▶ ACTION ITEM
Every line of the material is to be quoted verbatim, minus the pictures.
^^^^
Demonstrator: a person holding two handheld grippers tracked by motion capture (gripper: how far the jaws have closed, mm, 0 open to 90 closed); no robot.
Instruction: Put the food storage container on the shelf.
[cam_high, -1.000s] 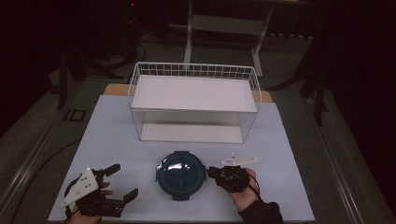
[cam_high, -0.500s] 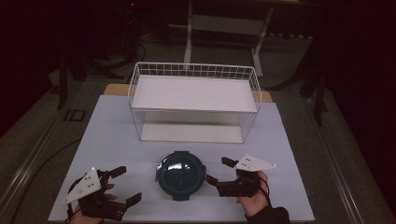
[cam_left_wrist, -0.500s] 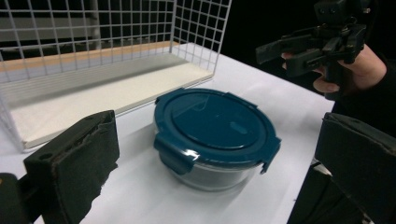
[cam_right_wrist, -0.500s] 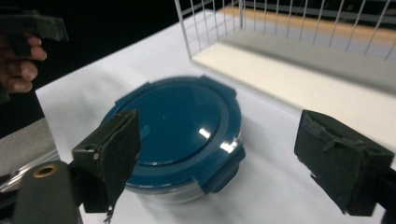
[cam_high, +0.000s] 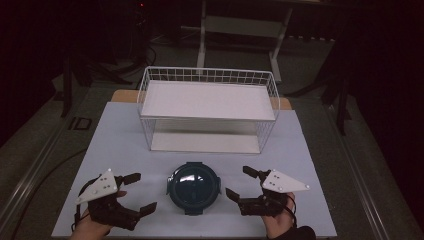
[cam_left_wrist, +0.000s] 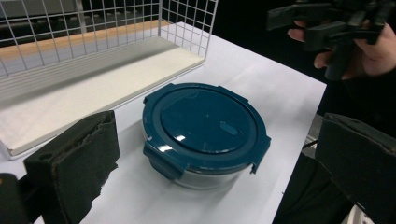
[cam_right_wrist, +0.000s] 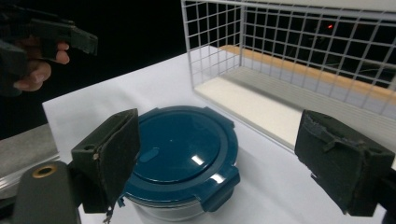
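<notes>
Dark blue plastic marks the lid of a round container (cam_high: 192, 187) sitting low and central in the high view, on a white table (cam_high: 310, 150), its clear body showing under the lid in both gripper views. Left gripper (cam_high: 137, 192) sits at the lower left of the frame, jaws spread wide, holding nothing, apart from the container. Right gripper (cam_high: 241, 183) sits at the lower right, jaws likewise spread and empty. White wire basket (cam_high: 207, 107) stands above the container, toward the frame's middle.
</notes>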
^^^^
▶ EXPECTED OUTPUT
Demonstrator: a person holding two handheld grippers tracked by motion capture (gripper: how far the jaws have closed, mm, 0 open to 90 closed); no robot.
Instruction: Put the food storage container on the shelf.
[cam_high, -1.000s] 
[cam_high, -0.500s] 
[cam_left_wrist, -0.500s] 
[cam_right_wrist, -0.500s] 
[cam_high, +0.000s] 
[cam_left_wrist, +0.000s] 
[cam_right_wrist, +0.000s] 
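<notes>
Dark blue plastic marks the lid of a round container (cam_high: 192, 187) sitting low and central in the high view, on a white table (cam_high: 310, 150), its clear body showing under the lid in both gripper views. Left gripper (cam_high: 137, 192) sits at the lower left of the frame, jaws spread wide, holding nothing, apart from the container. Right gripper (cam_high: 241, 183) sits at the lower right, jaws likewise spread and empty. White wire basket (cam_high: 207, 107) stands above the container, toward the frame's middle.
</notes>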

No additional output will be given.